Your assignment —
Could the data below please be reproduced word for word, without the pictures?

· · · · · · ·

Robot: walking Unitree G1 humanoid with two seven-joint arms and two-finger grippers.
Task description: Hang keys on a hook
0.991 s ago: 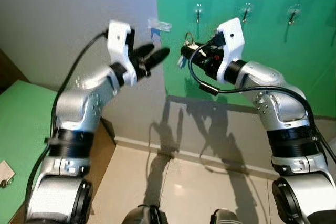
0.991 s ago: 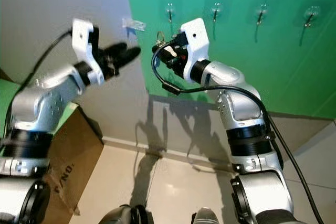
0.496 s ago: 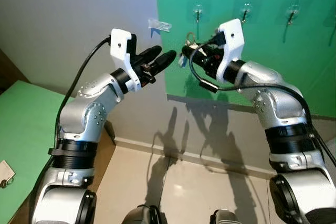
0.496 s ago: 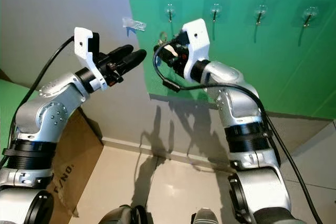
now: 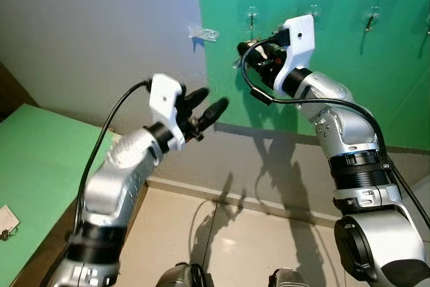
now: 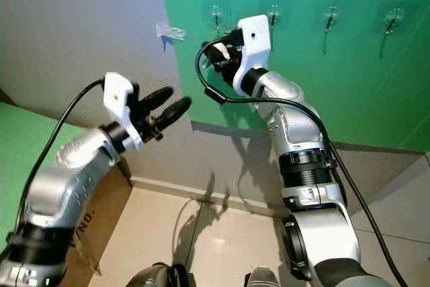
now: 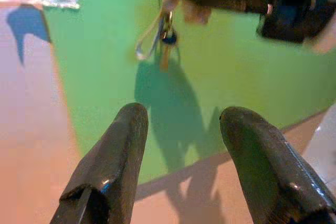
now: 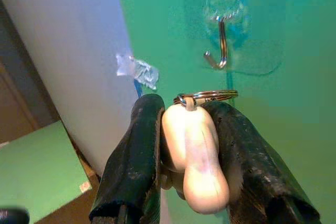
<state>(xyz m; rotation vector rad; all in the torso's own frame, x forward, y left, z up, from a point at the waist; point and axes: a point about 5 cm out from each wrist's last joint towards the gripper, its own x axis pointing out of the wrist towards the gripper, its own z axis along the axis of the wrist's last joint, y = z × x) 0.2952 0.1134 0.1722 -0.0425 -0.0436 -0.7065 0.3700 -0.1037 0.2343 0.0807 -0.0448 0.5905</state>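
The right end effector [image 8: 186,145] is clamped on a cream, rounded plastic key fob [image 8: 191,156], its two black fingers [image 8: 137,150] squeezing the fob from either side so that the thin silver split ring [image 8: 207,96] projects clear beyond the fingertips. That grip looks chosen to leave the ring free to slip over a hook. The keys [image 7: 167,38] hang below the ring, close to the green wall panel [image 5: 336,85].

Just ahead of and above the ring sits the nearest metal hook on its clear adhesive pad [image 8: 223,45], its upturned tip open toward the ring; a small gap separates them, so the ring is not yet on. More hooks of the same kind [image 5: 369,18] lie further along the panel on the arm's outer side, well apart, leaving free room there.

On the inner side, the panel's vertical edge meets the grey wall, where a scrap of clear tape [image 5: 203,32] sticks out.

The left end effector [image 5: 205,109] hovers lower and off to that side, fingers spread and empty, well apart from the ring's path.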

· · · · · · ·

Answer below —
Robot: walking Unitree G1 humanoid with two seven-joint arms and two-finger grippers.
Task description: Hang keys on a hook
0.991 s ago: 
0.991 s ago: 
0.496 s ago: 
0.496 s ago: 
now: 
now: 
now: 
now: 
<state>(xyz m; rotation vector rad; all in the torso's own frame, x forward, y left, z up, from a point at the waist; point and axes: a point about 5 cm out from each wrist's last joint towards the gripper, its own x axis pointing out of the wrist towards the gripper, its own z axis along the axis of the wrist's last joint, y = z × x) 0.2952 0.1134 0.1722 -0.0425 -0.0436 -0.7065 0.3700 -0.1037 0.2343 0.0807 -0.0448 0.5905</state>
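The right end effector [image 8: 186,145] is clamped on a cream, rounded plastic key fob [image 8: 191,156], its two black fingers [image 8: 137,150] squeezing the fob from either side so that the thin silver split ring [image 8: 207,96] projects clear beyond the fingertips. That grip looks chosen to leave the ring free to slip over a hook. The keys [image 7: 167,38] hang below the ring, close to the green wall panel [image 5: 336,85].

Just ahead of and above the ring sits the nearest metal hook on its clear adhesive pad [image 8: 223,45], its upturned tip open toward the ring; a small gap separates them, so the ring is not yet on. More hooks of the same kind [image 5: 369,18] lie further along the panel on the arm's outer side, well apart, leaving free room there.

On the inner side, the panel's vertical edge meets the grey wall, where a scrap of clear tape [image 5: 203,32] sticks out.

The left end effector [image 5: 205,109] hovers lower and off to that side, fingers spread and empty, well apart from the ring's path.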

The requested output is now complete.